▶ [Exercise objective]
Each line in these records that contains "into" counts once. Give the number only.

▶ [Material for this task]

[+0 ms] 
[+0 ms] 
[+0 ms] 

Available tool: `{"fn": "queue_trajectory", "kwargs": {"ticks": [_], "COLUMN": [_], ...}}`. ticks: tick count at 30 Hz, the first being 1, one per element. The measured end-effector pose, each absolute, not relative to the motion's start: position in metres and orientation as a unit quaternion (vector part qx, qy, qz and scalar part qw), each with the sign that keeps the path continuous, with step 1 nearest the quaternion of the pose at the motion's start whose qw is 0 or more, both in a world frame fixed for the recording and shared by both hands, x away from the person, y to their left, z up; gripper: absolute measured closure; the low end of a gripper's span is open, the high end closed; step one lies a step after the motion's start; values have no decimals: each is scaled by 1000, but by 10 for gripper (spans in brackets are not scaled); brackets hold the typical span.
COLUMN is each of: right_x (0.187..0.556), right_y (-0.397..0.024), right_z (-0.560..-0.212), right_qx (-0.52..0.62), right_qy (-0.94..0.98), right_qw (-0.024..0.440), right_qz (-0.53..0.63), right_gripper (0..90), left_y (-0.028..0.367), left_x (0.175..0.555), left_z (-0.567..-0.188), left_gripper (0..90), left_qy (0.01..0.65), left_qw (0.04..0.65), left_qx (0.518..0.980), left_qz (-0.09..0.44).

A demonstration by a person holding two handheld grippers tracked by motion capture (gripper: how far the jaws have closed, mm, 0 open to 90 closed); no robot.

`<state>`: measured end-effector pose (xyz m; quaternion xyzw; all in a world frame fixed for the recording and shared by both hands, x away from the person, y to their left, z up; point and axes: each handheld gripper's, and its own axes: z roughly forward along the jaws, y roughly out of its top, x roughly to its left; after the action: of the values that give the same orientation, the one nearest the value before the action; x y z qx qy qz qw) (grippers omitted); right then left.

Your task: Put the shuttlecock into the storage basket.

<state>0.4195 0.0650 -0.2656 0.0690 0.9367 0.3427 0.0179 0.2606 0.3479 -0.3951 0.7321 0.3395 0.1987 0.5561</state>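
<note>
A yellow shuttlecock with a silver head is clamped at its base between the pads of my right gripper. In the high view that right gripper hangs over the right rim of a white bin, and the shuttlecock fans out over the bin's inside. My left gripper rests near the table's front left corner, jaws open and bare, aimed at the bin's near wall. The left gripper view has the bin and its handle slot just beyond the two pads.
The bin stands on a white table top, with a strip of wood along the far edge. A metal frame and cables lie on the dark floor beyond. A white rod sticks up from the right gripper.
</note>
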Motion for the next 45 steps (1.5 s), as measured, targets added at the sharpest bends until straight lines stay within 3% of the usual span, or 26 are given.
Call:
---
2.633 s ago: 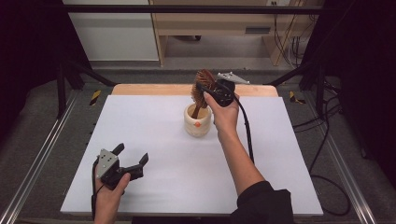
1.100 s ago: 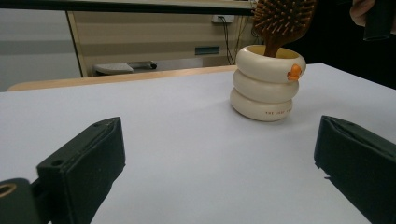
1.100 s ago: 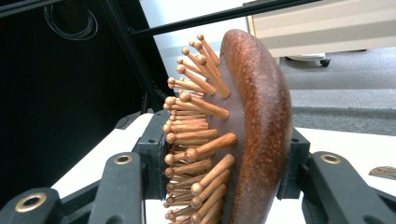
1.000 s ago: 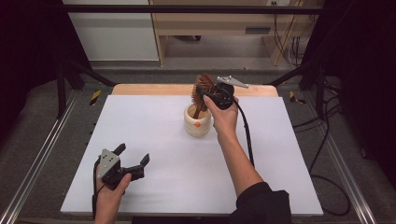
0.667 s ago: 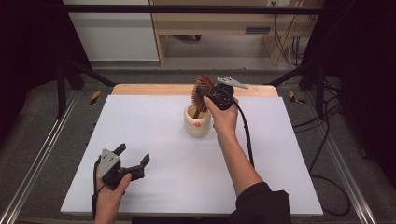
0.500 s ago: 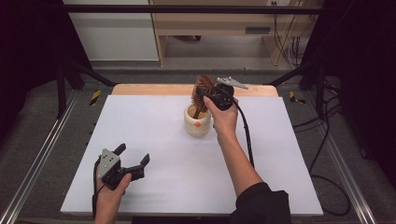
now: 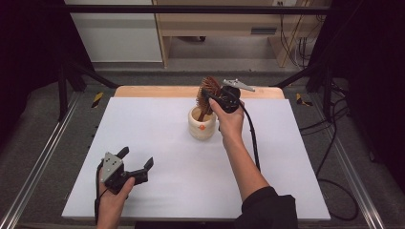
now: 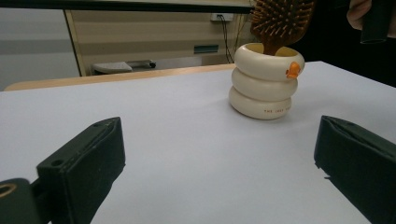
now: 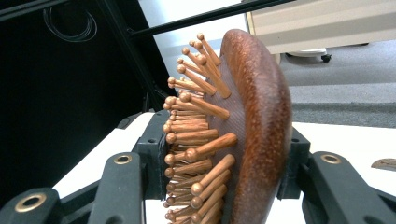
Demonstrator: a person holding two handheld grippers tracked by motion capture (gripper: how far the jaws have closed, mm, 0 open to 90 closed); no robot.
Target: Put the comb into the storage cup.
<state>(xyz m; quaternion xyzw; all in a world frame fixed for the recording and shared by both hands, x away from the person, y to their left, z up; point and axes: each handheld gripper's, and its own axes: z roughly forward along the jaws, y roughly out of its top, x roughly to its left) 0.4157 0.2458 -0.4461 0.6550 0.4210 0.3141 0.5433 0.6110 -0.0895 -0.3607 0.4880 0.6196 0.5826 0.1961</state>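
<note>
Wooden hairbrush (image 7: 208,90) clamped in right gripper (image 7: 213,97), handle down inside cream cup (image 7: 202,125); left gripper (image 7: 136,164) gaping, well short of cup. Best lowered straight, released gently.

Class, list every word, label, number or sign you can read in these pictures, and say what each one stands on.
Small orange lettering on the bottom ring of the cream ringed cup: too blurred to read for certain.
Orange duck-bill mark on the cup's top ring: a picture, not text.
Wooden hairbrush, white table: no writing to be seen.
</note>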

▶ [Answer to the problem]
2